### [What this task involves]
Here are some records; copy every line that holds the word "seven".
Provided data section start
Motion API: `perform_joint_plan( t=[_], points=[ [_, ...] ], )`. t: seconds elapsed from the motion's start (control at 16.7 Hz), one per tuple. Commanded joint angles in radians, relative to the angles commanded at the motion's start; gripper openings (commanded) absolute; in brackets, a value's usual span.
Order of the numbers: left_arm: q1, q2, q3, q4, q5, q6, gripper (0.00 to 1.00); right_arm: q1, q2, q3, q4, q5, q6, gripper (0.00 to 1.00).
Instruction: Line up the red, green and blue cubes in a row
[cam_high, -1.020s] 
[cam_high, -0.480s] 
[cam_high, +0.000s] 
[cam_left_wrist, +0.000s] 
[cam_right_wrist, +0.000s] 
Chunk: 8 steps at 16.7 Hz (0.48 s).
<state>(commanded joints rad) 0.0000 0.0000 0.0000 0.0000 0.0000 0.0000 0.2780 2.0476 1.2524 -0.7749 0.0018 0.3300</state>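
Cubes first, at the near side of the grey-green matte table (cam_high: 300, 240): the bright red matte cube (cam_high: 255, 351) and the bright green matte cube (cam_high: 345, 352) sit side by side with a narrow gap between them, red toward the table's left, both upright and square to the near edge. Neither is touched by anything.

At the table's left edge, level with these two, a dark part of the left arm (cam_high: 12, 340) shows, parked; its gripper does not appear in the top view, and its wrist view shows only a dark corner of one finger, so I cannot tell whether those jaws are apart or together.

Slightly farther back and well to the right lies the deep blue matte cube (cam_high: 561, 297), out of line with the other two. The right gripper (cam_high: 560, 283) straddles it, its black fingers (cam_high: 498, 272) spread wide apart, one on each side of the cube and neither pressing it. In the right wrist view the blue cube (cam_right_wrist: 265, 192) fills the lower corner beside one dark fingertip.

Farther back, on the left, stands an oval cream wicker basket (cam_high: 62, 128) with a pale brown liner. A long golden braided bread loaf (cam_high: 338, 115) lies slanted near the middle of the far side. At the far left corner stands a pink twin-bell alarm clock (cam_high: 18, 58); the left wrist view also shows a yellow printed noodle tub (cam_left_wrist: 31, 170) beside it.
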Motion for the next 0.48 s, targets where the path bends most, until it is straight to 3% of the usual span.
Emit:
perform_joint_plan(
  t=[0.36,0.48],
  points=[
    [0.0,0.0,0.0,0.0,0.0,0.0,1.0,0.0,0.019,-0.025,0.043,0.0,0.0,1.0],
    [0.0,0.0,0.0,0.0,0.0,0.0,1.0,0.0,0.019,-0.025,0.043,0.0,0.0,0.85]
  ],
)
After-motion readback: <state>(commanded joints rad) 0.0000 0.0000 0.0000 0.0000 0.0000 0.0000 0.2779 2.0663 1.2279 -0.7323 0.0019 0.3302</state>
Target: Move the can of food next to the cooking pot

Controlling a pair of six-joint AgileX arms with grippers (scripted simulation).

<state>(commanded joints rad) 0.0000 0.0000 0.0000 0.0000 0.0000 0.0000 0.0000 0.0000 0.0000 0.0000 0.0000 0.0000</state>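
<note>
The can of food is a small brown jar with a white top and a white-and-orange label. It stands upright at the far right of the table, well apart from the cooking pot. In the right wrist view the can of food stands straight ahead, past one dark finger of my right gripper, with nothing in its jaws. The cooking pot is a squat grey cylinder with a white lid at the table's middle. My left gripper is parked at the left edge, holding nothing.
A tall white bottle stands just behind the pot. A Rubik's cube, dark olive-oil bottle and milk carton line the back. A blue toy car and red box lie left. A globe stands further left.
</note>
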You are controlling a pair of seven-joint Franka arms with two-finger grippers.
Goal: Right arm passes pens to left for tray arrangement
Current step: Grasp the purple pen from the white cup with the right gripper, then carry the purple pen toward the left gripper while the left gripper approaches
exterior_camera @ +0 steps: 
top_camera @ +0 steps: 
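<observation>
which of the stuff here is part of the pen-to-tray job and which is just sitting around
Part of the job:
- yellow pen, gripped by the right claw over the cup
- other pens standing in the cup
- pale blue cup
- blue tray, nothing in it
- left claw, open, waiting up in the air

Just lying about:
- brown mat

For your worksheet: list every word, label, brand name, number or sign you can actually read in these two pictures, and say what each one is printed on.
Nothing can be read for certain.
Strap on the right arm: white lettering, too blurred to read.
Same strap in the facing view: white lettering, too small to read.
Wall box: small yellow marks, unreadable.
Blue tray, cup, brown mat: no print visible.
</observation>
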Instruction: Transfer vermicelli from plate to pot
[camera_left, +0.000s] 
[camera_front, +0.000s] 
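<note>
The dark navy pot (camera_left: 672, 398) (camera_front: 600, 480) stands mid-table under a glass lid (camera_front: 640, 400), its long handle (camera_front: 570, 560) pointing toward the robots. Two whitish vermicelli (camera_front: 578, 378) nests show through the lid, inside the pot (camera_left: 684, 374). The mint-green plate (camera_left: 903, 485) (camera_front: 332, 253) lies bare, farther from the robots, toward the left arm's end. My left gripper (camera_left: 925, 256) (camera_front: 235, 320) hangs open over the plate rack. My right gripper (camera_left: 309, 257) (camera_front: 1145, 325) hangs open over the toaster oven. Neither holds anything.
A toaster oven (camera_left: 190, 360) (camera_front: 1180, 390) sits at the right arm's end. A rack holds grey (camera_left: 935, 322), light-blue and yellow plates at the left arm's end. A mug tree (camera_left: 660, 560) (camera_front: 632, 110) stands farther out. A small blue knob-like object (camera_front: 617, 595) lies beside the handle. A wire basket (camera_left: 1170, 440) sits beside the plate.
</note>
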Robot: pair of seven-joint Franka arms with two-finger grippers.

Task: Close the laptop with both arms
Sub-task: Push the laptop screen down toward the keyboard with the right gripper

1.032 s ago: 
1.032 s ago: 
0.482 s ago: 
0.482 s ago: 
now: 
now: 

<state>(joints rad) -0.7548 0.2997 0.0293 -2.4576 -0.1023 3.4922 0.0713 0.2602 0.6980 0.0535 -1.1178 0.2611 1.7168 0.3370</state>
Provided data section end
### [Solution to the exercise]
You are controlling a pair of seven-joint Franka arms with two-finger grippers.
Robot: pair of seven-joint Franka arms with two-finger grippers.

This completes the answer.